Background: Risk prediction in dilated cardiomyopathy ( #DCM ) remains suboptimal, and there is uncertainty about how newer machine-learning (ML) methods compare with conventional regression for clinically useful prognostic modelling. Advanced three-dimensional (3D) echocardiographic measures, particularly of right ventricular function, may improve model performance when combined with routinely collected clinical data. We aimed to compare conventional Cox regression, penalised Cox regression, and ML approaches for prognostic modelling in DCM and to identify models that offer the best balance of discrimination, calibration, and interpretability for risk stratification.
Methods: We conducted a retrospective cohort study including 196 adults with DCM attending a tertiary cardiology centre between 2021 and 2023. Participants were followed for a composite outcome of all-cause mortality, heart failure rehospitalisation, or left ventricular assist device (LVAD) implantation. We considered 41 candidate predictors, including demographic and clinical variables and 3D echocardiographic parameters (e.g. 4D right ventricular ejection fraction [4D-RVEF], tricuspid annular plane systolic excursion [TAPSE], right ventricular global longitudinal strain [RVGLS], left atrial volume index [LAVI], and pulmonary artery systolic pressure [PASP]). Twelve prognostic models were developed including conventional Cox regression, penalised Cox regression (Lasso-Cox), and several ML models-and evaluated using internal and performance assessment at different prediction horizons (up to 24 months). Performance was assessed using area under the receiver operating characteristic curve (AUC), calibration plots, and SHAP-based feature importance.
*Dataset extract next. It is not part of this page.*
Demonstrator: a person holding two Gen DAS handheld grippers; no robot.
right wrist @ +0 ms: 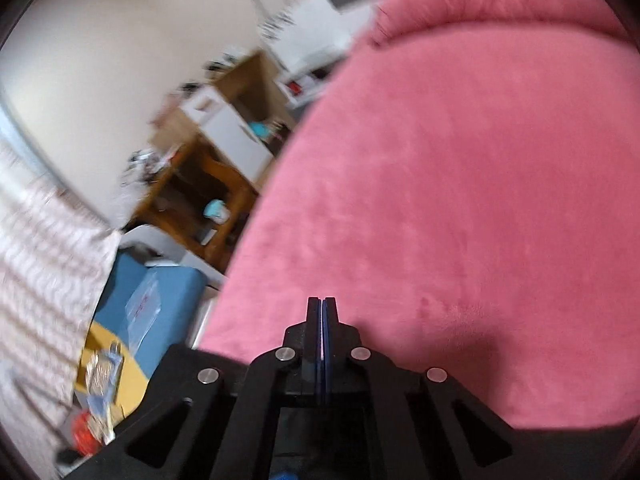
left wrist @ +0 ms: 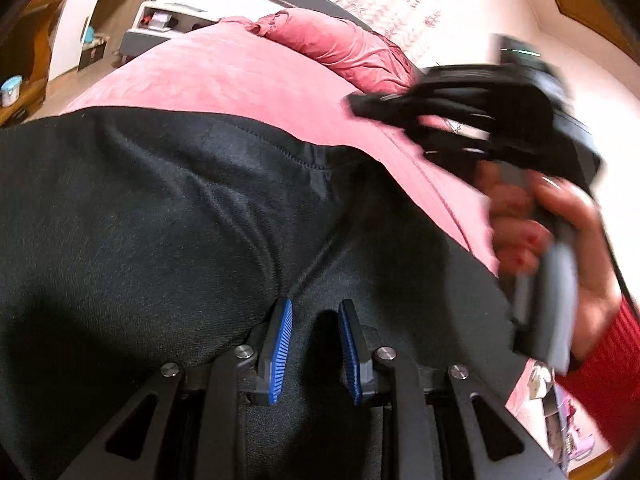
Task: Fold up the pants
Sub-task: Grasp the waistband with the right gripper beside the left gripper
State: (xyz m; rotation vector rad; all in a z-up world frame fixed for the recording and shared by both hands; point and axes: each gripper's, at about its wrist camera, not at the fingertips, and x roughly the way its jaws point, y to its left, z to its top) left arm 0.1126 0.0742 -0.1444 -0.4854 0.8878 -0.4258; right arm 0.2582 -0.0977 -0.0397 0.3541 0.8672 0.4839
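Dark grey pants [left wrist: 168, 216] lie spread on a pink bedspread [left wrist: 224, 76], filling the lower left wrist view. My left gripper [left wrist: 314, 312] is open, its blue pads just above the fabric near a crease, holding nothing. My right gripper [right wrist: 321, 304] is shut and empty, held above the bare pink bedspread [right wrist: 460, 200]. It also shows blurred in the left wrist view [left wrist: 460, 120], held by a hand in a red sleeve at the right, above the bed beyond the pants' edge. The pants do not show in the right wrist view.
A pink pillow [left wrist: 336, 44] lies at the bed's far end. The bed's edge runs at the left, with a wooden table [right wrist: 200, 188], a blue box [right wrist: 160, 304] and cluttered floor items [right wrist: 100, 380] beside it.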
Results: At 12 months, he best-performing ML model achieved the highest discrimination (AUC 0.990),followed by GBDT and Lasso-Cox (AUC 0.825). Model discrimination attenuated at longer prediction horizons, with the Lasso-Cox model maintaining acceptable performance at 24 months (AUC 0.729). Although RF and GBDT demonstrated excellent discrimination, calibration analyses revealed systematic under- and over-prediction at the extremes of risk. By contrast, Lasso-Cox showed more stable and favourable calibration across risk deciles. Across models, key predictors consistently included 4D-RVEF, LAVI, PASP, and TAPSE.
Conclusions: In this DCM cohort, ML models, particularly RF, maximised discrimination but exhibited calibration issues. A penalised regression model (Lasso-Cox) provided the best overall trade-off between discrimination, calibration, and interpretability, and is therefore recommended as the preferred approach for clinical risk stratification and future public health-oriented implementation studies in DCM.